Your goal
When the line containing "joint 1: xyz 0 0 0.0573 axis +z" appears in the data below, begin copying there and stop only after the line containing "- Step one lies".

Input data
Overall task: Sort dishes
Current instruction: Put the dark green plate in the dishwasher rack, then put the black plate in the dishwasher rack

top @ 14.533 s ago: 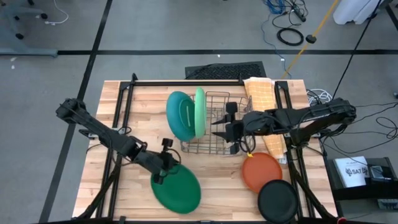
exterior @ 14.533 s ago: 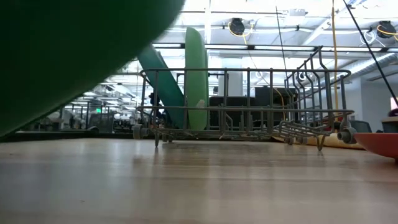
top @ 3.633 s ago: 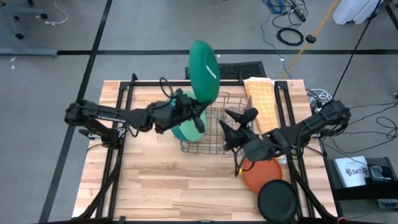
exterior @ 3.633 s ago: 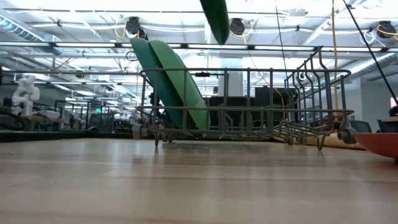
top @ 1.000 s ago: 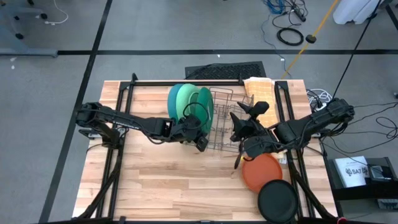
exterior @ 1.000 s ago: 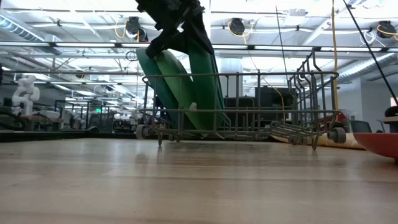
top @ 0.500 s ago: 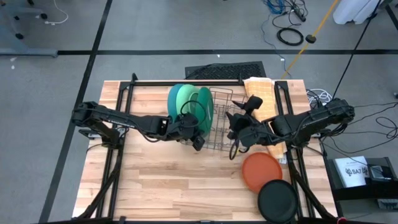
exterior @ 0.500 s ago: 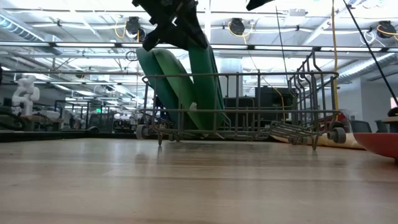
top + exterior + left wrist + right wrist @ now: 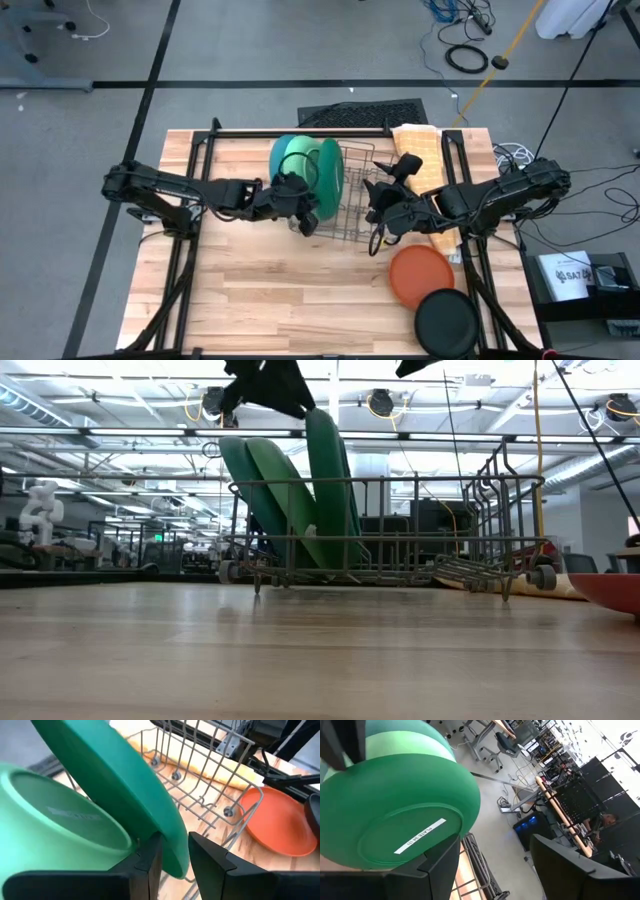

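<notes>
Three larger plates stand on edge in the left end of the grey wire rack (image 9: 362,195), leaning toward the table's left: teal (image 9: 280,165), light green (image 9: 301,152), dark green (image 9: 331,170). My left gripper (image 9: 308,222) is open, just left of and above the dark green plate's top rim (image 9: 322,415). In the left wrist view that rim (image 9: 172,857) shows beyond the gap between the fingers. My right gripper (image 9: 378,205) hovers open over the rack's right half, facing the dark green plate (image 9: 395,825). The orange plate (image 9: 420,277) and black plate (image 9: 447,323) lie flat near the table's right near corner.
A folded yellow-orange cloth (image 9: 425,165) lies along the rack's right side, under the right arm. The rack's right half holds no plates. Bare wooden table (image 9: 290,290) stretches toward the near edge. Black frame rails (image 9: 195,200) run along both sides of the table.
My left gripper has come off the dark green plate's top rim and risen, drawing back toward the table's left. The plate stays standing in the rack, leaning on the light green one. My right gripper has moved from near the orange plate toward the far edge, over the rack.
</notes>
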`<state>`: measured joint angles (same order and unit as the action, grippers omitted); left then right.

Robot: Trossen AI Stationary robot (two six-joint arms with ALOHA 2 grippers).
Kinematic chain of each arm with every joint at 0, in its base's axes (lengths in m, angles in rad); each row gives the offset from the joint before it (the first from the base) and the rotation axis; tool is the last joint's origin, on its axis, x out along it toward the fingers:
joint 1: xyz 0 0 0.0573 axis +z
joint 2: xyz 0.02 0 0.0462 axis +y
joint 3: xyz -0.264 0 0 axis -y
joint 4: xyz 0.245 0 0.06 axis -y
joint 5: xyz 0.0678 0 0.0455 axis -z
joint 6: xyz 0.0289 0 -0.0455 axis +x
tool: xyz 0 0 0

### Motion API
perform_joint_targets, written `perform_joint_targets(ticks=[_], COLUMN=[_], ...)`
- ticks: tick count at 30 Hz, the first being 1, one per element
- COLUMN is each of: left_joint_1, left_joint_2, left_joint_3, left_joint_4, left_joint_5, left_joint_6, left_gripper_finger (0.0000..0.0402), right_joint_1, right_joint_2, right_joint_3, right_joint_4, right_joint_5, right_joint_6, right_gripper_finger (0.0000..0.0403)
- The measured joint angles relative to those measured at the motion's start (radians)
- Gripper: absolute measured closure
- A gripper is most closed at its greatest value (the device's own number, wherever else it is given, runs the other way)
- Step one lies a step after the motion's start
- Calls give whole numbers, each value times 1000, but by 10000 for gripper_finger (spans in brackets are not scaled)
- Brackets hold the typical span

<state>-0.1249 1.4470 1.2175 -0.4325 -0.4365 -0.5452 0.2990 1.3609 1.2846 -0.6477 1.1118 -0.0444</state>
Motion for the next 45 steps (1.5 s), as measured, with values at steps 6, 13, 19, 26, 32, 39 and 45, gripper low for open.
perform_joint_targets(ticks=[6, 13, 19, 26, 32, 39, 45], left_joint_1=[-1, -11, -64, -144, -160, -158, -169], left_joint_2=[-72, -181, -253, -248, -184, -134, -131], left_joint_3=[0, 0, 2, 2, 1, 1, 1], left_joint_4=[7, 8, 2, -148, -197, -173, -167], left_joint_5=[-36, -77, -130, -330, -404, -407, -395], left_joint_6=[47, 132, 195, 134, 112, 115, 107], left_gripper_finger=[297, 297, 297, 297, 297, 297, 297], right_joint_1=[-37, -144, -217, -186, -64, 72, 202], right_joint_2=[1, 42, 100, 102, 90, 44, 22], right_joint_3=[0, 0, 0, 0, 0, 0, 0], right_joint_4=[35, 142, 186, -112, -282, -389, -405], right_joint_5=[-171, -484, -663, -880, -975, -1038, -1249], right_joint_6=[-7, -102, -143, 44, 244, 509, 778], right_gripper_finger=[170, 170, 170, 170, 170, 170, 170])
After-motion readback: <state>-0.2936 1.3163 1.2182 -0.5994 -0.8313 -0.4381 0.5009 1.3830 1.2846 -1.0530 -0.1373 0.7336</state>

Written response
joint 1: xyz 0 0 0.0573 axis +z
joint 2: xyz 0.02 0 0.0462 axis +y
joint 3: xyz -0.264 0 0 axis -y
joint 4: xyz 0.245 0 0.06 axis -y
joint 5: xyz 0.0678 0 0.0455 axis -z
joint 6: xyz 0.0289 0 -0.0455 axis +x
tool: xyz 0 0 0

### Motion API
perform_joint_targets, written `perform_joint_targets(ticks=[_], COLUMN=[_], ...)`
- ticks: tick count at 30 Hz, the first being 1, one per element
- COLUMN is each of: left_joint_1, left_joint_2, left_joint_3, left_joint_4, left_joint_5, left_joint_6, left_gripper_finger (0.0000..0.0402), right_joint_1, right_joint_2, right_joint_3, right_joint_4, right_joint_5, right_joint_6, right_gripper_finger (0.0000..0.0403)
- The measured joint angles relative to those measured at the motion's start (radians)
- Gripper: absolute measured closure
- A gripper is most closed at its greatest value (the device's own number, wherever else it is given, runs the other way)
- Step one lies a step after the motion's start

This output is complete as it stands.